### What is required
Every line in the records below between the one holding "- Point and" and the one holding "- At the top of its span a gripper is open", inclusive, is to be set down exactly; all other lines are to be left out.

===== Records

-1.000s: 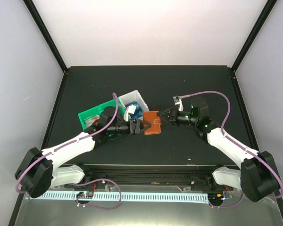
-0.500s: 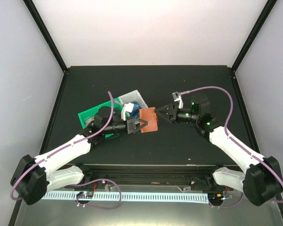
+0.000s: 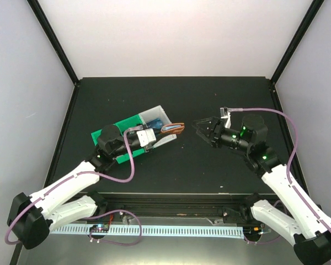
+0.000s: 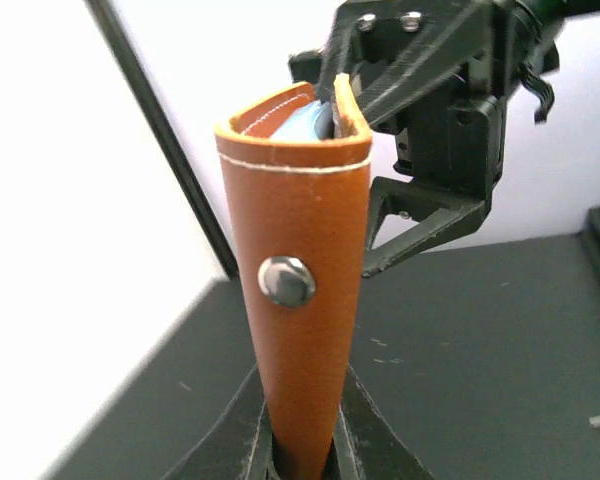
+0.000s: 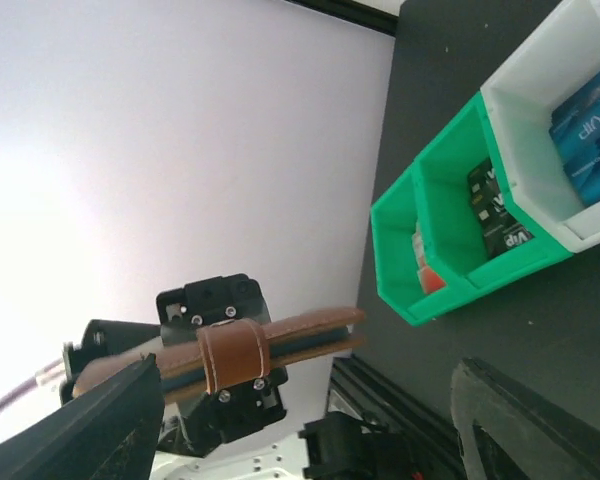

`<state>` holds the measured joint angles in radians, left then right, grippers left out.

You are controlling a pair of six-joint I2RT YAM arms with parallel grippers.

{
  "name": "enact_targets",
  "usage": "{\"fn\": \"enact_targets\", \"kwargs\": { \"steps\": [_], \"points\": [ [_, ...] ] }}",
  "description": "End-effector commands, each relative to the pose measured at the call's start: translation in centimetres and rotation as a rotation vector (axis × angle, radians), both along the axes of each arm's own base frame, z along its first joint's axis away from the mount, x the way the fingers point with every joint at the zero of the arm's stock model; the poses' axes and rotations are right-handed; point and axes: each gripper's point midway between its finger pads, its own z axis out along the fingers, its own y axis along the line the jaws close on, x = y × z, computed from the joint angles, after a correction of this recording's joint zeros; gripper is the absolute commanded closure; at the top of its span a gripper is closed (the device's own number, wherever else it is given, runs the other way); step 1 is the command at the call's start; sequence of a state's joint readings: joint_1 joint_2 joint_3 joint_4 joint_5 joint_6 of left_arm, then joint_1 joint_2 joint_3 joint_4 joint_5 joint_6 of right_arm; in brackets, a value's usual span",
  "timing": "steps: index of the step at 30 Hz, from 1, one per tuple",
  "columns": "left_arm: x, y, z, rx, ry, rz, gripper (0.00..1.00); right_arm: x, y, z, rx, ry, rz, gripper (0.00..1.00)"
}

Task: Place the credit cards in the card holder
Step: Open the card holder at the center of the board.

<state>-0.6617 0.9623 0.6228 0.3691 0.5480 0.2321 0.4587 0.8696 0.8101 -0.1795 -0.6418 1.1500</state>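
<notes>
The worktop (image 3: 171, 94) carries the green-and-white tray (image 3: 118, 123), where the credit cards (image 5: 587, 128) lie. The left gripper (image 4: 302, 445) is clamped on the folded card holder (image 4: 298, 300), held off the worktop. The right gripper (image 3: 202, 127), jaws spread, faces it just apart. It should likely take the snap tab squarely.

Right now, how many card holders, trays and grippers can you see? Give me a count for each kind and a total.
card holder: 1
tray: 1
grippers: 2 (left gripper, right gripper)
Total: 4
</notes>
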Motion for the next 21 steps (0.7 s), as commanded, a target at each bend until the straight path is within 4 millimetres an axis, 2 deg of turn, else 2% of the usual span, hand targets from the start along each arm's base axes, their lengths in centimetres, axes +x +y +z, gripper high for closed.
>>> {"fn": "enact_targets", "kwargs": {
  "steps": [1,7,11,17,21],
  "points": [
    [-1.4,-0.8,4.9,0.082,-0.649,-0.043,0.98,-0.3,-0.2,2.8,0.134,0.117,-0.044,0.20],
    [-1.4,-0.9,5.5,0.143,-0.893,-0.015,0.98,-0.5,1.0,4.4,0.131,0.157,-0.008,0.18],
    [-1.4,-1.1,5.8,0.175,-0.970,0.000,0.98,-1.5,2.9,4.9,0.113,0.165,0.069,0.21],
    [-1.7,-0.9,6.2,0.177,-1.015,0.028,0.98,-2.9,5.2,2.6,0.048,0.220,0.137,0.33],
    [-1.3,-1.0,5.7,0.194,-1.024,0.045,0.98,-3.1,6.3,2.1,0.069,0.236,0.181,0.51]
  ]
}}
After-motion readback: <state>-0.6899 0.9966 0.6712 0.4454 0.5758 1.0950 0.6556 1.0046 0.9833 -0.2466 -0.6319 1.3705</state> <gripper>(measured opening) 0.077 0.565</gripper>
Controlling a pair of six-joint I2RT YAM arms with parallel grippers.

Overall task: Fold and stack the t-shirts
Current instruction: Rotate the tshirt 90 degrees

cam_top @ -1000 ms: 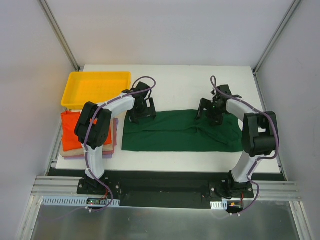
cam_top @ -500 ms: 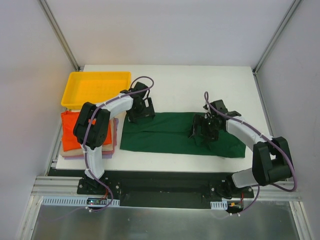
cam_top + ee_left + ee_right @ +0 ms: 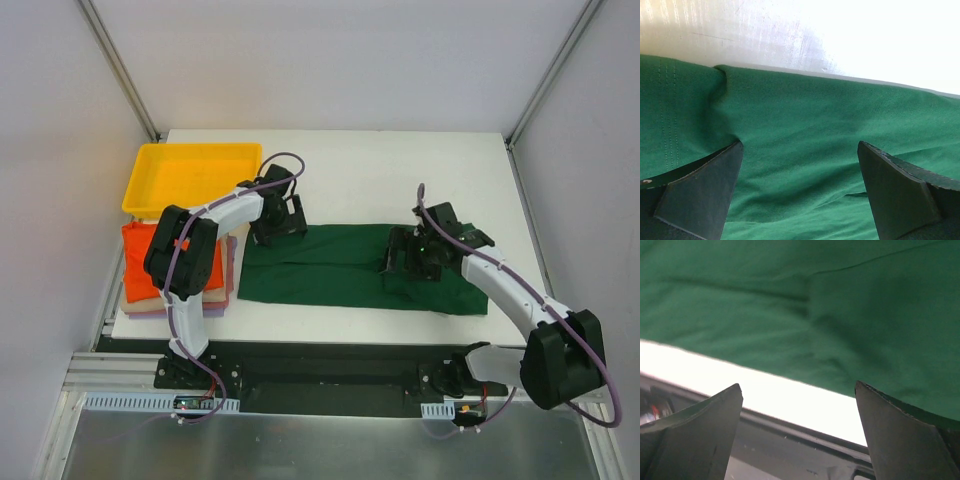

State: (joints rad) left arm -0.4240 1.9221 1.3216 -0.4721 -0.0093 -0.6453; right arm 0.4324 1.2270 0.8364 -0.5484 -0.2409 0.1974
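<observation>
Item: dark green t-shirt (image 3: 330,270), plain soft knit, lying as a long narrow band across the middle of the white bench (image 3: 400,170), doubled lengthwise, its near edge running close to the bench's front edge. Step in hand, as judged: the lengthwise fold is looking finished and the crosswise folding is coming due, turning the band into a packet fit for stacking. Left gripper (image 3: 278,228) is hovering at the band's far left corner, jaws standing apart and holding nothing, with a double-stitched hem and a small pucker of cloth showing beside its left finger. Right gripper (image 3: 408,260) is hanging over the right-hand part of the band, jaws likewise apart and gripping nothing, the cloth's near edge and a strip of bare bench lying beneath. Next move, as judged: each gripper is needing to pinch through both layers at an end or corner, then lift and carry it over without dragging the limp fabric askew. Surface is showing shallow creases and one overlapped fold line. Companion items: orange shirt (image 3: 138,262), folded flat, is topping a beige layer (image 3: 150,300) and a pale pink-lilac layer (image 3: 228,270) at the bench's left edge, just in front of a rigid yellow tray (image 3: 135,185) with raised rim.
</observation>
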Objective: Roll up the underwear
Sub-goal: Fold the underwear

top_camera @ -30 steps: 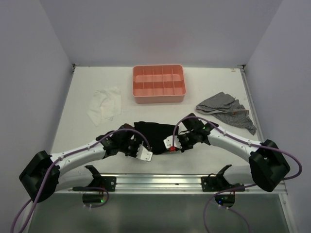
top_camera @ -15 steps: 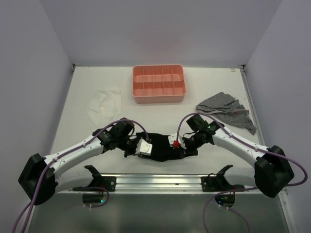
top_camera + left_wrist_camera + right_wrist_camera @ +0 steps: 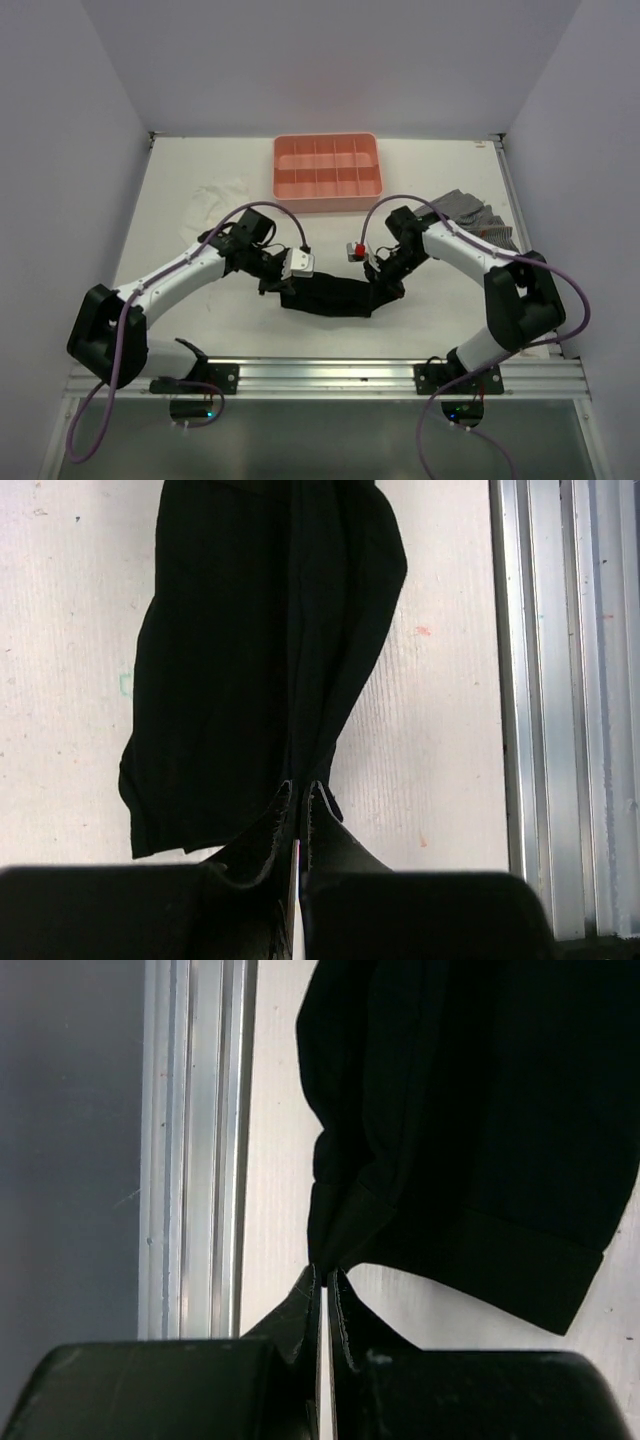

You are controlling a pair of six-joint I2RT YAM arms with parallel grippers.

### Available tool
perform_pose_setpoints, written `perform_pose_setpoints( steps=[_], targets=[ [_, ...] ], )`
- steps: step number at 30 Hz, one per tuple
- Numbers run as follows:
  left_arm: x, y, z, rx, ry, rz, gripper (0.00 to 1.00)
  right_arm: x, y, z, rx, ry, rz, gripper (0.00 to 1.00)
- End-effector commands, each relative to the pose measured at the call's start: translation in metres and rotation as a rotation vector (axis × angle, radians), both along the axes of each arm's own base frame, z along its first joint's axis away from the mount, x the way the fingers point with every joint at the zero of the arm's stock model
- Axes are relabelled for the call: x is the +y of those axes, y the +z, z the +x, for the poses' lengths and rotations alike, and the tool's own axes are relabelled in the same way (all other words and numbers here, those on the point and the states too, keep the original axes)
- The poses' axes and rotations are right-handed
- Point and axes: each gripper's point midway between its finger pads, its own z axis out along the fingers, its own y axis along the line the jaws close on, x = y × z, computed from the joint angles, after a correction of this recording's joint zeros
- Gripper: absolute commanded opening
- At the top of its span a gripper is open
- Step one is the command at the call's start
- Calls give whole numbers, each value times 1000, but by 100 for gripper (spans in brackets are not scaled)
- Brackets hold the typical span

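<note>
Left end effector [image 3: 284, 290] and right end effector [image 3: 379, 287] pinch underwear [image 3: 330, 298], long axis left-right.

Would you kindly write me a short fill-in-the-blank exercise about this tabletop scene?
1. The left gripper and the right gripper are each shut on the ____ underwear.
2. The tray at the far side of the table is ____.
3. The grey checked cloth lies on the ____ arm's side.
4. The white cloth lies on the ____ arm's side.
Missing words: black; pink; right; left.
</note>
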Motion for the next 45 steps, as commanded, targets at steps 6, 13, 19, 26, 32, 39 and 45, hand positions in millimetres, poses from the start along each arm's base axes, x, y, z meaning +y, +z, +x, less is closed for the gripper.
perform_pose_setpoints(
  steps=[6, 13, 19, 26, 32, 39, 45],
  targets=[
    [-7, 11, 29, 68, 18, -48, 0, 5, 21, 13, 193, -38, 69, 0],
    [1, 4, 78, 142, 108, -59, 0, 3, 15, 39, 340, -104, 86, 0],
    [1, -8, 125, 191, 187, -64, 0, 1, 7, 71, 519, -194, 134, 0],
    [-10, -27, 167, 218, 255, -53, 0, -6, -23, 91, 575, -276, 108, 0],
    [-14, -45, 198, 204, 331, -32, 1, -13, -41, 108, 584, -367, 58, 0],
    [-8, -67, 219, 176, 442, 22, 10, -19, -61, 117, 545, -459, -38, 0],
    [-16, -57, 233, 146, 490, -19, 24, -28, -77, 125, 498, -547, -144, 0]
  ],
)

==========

### Solution to this exercise
- Point and axes: each gripper's point midway between its finger pads, its own z axis out along the fingers, its own y axis along the line the jaws close on, x = y × z, computed from the joint angles, after a correction of this recording's joint zeros
- Gripper: absolute commanded opening
- At the top of its span a gripper is open

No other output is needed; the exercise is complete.